■ What the exercise asks ■
Once you reach the line containing "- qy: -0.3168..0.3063" in the data below, restate each line word for word up to and including the one containing "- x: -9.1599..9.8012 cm".

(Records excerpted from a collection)
──────────

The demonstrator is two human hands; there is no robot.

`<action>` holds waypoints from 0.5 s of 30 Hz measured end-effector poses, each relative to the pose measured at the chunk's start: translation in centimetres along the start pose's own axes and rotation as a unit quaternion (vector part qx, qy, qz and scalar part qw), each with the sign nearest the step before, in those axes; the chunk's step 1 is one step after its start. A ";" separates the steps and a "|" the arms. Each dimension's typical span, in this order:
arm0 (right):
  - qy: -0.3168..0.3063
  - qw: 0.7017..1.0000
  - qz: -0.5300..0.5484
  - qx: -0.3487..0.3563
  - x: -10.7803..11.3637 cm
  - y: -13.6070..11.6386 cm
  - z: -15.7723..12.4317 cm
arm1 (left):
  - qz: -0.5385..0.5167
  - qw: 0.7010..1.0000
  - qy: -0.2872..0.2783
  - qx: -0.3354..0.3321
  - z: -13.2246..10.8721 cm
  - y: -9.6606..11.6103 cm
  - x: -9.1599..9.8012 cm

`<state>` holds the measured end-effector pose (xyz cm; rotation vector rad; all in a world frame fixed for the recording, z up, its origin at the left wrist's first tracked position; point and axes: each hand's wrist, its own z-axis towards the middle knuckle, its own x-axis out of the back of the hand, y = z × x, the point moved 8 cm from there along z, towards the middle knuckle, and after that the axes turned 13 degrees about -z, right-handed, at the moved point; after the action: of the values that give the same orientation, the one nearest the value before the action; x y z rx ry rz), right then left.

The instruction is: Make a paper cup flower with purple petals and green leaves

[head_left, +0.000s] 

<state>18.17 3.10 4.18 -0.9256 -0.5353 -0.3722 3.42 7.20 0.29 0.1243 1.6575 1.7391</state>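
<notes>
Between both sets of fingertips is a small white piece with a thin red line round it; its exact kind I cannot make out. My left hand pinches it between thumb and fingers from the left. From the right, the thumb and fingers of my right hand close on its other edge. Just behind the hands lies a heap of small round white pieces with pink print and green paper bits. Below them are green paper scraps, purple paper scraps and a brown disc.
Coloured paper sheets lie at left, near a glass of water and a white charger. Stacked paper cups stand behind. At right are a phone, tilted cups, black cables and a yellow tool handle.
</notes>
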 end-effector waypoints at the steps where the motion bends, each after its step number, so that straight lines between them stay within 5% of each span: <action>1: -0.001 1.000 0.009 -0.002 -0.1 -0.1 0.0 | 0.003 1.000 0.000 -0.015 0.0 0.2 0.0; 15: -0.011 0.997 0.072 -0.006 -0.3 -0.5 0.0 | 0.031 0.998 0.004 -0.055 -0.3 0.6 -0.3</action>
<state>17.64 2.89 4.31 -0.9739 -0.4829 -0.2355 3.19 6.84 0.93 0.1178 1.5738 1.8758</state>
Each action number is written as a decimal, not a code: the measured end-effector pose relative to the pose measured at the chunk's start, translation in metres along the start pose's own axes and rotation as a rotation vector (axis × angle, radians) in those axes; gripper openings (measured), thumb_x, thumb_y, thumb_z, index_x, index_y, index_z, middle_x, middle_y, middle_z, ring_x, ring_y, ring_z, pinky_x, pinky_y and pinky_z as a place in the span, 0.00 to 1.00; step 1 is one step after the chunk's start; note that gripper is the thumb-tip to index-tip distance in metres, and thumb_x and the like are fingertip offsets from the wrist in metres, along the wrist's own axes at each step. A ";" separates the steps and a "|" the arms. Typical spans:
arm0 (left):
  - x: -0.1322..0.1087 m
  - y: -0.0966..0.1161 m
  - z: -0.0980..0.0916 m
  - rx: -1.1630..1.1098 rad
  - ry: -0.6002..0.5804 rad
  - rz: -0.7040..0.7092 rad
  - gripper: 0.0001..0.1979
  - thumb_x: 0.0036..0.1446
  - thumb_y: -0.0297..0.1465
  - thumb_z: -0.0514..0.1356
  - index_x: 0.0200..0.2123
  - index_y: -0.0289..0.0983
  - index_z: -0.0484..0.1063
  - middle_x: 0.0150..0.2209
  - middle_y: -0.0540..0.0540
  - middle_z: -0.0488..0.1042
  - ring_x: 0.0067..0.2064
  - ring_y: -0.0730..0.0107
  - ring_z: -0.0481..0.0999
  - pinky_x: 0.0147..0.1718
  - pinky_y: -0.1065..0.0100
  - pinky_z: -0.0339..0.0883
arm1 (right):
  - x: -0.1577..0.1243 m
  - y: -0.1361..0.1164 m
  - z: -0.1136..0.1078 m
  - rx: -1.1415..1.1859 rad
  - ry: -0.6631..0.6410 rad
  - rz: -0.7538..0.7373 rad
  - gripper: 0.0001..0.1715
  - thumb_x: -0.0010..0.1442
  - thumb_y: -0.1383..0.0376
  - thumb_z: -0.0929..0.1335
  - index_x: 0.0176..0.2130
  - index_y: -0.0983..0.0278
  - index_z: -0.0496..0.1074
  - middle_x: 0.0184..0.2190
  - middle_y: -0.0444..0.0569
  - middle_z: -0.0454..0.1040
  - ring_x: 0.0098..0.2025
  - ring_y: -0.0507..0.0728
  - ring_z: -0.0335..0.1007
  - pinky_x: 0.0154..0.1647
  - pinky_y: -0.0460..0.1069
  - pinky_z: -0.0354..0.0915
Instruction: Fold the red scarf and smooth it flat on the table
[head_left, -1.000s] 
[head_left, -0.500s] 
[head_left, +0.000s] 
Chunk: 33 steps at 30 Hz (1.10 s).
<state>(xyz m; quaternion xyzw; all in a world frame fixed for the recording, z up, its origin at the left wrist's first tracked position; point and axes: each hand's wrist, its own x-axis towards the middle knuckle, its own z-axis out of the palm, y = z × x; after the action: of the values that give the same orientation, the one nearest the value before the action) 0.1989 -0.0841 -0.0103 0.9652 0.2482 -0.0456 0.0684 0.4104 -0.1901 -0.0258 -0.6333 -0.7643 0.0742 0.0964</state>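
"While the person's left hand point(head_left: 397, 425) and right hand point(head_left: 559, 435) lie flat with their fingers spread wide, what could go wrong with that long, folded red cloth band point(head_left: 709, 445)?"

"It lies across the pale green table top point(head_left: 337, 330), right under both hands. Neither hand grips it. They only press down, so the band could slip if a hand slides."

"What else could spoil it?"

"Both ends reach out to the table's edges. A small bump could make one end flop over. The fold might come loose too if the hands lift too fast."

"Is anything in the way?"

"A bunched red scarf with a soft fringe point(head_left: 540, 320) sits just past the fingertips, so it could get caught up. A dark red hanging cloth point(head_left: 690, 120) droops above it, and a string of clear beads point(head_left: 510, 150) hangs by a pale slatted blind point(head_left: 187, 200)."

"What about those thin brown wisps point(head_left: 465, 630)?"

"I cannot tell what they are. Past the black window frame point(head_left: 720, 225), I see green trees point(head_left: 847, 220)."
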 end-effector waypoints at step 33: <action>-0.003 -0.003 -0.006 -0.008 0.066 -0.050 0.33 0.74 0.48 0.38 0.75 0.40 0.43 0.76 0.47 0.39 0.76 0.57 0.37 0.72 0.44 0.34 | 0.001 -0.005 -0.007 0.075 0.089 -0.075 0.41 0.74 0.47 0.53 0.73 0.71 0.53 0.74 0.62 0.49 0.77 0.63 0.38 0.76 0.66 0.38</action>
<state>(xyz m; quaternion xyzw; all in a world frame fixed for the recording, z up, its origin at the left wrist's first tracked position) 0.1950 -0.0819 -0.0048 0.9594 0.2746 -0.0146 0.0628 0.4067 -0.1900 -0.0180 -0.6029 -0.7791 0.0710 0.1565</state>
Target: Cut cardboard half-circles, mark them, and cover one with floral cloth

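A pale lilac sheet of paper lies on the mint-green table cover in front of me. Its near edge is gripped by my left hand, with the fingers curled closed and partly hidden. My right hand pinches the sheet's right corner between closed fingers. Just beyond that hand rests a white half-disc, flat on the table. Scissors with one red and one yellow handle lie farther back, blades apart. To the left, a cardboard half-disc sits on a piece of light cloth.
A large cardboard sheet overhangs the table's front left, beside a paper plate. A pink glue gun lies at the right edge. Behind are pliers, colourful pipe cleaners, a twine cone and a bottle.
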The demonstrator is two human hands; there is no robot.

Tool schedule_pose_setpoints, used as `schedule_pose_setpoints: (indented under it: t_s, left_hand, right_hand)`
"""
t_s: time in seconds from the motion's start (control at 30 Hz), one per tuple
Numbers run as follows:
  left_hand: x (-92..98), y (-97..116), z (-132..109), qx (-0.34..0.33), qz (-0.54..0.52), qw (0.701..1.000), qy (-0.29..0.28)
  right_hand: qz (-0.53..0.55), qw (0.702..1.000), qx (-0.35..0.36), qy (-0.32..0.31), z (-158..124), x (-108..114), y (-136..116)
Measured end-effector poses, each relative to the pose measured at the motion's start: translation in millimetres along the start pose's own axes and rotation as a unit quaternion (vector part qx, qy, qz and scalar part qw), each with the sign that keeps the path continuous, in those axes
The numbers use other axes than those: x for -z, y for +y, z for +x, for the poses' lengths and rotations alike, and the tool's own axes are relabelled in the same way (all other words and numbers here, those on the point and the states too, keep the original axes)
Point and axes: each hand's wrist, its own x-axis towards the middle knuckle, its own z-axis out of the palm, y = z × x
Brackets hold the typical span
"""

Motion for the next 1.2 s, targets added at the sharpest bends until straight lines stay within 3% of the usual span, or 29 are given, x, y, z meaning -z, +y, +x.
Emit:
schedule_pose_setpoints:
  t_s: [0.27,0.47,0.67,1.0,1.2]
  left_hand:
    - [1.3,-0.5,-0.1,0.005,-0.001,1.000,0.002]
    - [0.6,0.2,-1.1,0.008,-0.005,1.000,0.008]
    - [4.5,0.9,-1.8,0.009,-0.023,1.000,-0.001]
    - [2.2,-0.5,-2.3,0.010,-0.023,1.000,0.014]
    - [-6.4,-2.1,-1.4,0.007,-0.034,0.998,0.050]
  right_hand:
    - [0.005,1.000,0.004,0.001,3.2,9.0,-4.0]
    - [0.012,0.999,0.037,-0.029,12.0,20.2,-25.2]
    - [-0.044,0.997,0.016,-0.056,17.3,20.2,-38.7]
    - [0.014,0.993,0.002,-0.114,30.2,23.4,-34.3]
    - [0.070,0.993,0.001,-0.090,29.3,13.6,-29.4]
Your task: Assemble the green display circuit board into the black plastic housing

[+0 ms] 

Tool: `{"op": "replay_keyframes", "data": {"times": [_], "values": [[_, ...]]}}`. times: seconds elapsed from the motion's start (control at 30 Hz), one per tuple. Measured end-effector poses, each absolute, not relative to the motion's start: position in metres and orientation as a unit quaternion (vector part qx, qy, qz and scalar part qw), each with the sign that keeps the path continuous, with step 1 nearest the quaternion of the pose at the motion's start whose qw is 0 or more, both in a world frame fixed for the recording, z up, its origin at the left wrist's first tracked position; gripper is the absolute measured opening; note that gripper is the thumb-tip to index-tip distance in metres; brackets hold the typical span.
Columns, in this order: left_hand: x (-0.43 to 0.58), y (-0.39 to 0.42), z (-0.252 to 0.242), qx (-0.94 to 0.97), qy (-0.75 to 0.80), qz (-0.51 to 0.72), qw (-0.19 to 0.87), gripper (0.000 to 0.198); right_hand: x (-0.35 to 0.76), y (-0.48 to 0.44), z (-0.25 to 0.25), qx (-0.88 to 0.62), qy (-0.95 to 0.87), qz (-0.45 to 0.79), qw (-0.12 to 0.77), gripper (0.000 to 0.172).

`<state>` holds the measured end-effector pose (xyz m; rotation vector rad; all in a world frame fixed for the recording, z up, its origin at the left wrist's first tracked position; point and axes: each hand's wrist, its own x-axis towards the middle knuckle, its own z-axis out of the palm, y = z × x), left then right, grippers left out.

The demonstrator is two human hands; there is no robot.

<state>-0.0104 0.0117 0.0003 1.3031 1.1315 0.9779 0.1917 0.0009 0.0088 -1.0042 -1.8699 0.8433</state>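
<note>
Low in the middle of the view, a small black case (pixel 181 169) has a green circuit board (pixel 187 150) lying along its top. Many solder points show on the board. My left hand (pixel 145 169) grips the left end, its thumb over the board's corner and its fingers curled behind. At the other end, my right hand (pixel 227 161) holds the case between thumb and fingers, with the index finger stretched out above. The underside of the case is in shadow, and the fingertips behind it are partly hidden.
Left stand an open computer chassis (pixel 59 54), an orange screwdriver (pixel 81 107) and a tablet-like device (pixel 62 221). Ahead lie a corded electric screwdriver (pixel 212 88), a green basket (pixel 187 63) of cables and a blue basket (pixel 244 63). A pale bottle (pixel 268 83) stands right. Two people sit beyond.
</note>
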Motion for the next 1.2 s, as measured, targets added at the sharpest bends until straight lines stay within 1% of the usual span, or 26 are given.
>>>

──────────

■ Written response ■
  - qy: -0.3168..0.3063
  - qw: 0.7017..1.0000
  - qz: -0.5300..0.5484
  - qx: -0.3487..0.3563
  - x: -10.7803..11.3637 cm
  - y: -13.6070..11.6386 cm
  - z: -15.7723..12.4317 cm
arm1 (left):
  - qz: -0.5385..0.5167
  - qw: 0.7010..1.0000
  - qy: -0.2872..0.2783
  - qx: -0.3354..0.3321
  - z: -13.2246..10.8721 cm
  - y: -9.6606..11.6103 cm
  - x: -9.1599..9.8012 cm

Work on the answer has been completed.